Встреча с соплеменниками по возвращении прошла для Хорли как в тумане. Они ожидали услышать о могущественной ведьме, что могла помочь им или наслать очередное проклятие, о силе гораздо большей, чем они сами. Ожидали какой-то надежды, замаячившей в лесу, лучика света во тьме. Он не мог дать им этого. Он рассказал им правду настолько, насколько осмелился, но намекнул, что ведьма подсказала, как победить Третьего Медведя. Пошло ли это на пользу? Он не знал. Он все так же видел предстоящую зиму. Все так же видел кровь. И виной этому были они сами. Этого он им не сказал. Не сказал, что бедная старушка, чьей кроватью служит сырая земля, а одеялом — опавшие листья, думала, что это она призвала Третьего Медведя. Ведмедя.
— Ты должна уйти, — сказал он Ребекке после. — Возьми повозку. Мула. Нагрузи ее съестным. Не попадайся никому на глаза. Забери сыновей. Возьми с собой парня, который рубит нам дрова. Если можешь ему довериться.
Ребекка напряглась. Долгое время она не произносила ни слова.
— А где будешь ты? — спросила она.
Хорли было сорок семь. Он прожил в Громмине всю свою жизнь.
— Я должен завершить одно дело, и тогда я приду к тебе.
— Я знаю, что придешь, любимый, — сказала Ребекка, проводя по его телу руками, словно слепая, как та старая ведьма, и изучала его. Запоминала.

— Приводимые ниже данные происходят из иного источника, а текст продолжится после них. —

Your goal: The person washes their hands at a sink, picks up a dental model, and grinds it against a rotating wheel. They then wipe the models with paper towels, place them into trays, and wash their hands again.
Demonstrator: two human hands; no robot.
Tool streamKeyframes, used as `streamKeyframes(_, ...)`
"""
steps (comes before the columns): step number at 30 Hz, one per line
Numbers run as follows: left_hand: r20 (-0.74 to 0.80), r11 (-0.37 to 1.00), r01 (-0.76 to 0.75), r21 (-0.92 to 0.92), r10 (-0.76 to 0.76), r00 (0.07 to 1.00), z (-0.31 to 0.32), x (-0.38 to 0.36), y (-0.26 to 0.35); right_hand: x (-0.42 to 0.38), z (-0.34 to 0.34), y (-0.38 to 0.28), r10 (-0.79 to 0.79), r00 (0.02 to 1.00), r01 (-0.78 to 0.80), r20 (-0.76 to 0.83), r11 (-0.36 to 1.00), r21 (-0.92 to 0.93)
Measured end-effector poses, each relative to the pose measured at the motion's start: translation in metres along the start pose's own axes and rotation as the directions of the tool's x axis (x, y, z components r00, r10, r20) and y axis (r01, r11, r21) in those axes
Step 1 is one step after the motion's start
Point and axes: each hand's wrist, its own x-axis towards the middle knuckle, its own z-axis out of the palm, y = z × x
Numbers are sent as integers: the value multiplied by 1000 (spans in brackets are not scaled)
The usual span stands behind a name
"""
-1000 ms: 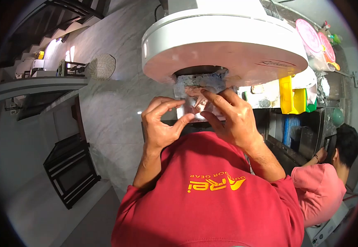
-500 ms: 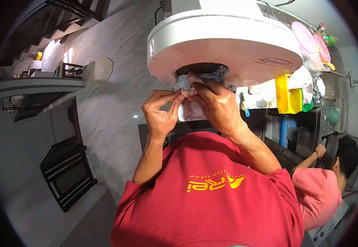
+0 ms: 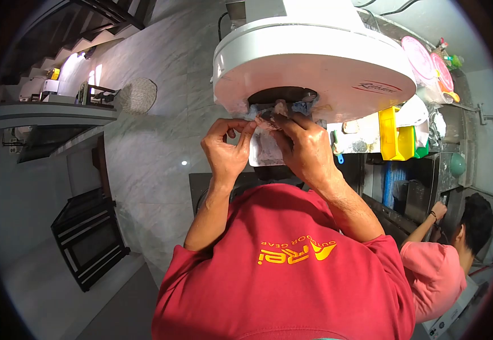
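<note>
My left hand [image 3: 227,148] is raised just below a white machine [image 3: 314,73] with a dark round opening. Its thumb and index finger pinch the edge of a small pinkish piece [image 3: 266,123]. The fingers of my right hand [image 3: 311,148] are bent around the other side of this piece, near the opening's lower rim. Bluish and pinkish material [image 3: 301,107] sits in the opening, partly behind my fingers. Under my hands lies a whitish tray [image 3: 266,152]. The exact shape of the held piece is too small to tell.
A yellow bin [image 3: 390,134] stands on the right beside a green one [image 3: 422,152], with a blue-handled tool [image 3: 340,158] nearby. At the lower right another person in a pink shirt [image 3: 436,277] reaches toward a dark counter. A woven round stool [image 3: 138,95] is at the left.
The view has shifted slightly, so the machine appears a little farther right. My hands have parted slightly, and my left thumb and finger have moved away from the bluish material.
</note>
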Motion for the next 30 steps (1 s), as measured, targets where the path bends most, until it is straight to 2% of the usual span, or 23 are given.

Оба знали, что Ребекка и сыновья могли выбраться из леса только одним путем.
Хорли начал свой путь с юга, с того самого места, откуда по старой лесной дороге против ветра выехала Ребекка, и, запутывая свой след, направился к берлоге Третьего Медведя. Так он бродил немало времени, пока не подошел к холму, что вполне мог оказаться курганом, возведенным его предками. С холма стекал ручеек, и под ногами хлюпала грязь. Вода была красной — в ней плавали хрящи и кусочки костного мозга. Пахло так, словно поблизости жарили кровяную колбасу. Попадая на темно-зеленый мох, кровь окрашивала его в пурпурный. Хорли посмотрел на плескавшуюся у ног кровь и медленно пошел вверх по холму.
Всю дорогу к холму он шумел напропалую. И он знал, что Ребекка к этому часу уже, должно быть, прошла половину пути из леса.
В пещере Хорли увидел все то же, что увидел Клем, и еще больше. Он застал медведя за работой. Копье выскользнуло из окоченелых пальцев. Он стянул шлем, потому что вспотел и зачесалась голова, и оторвал кусок туники, чтобы зажать им рот.
Хорли не собирался устраивать переговоры — он собирался убить зверя. Но теперь, в пещере, когда он все это увидел, остались только слова.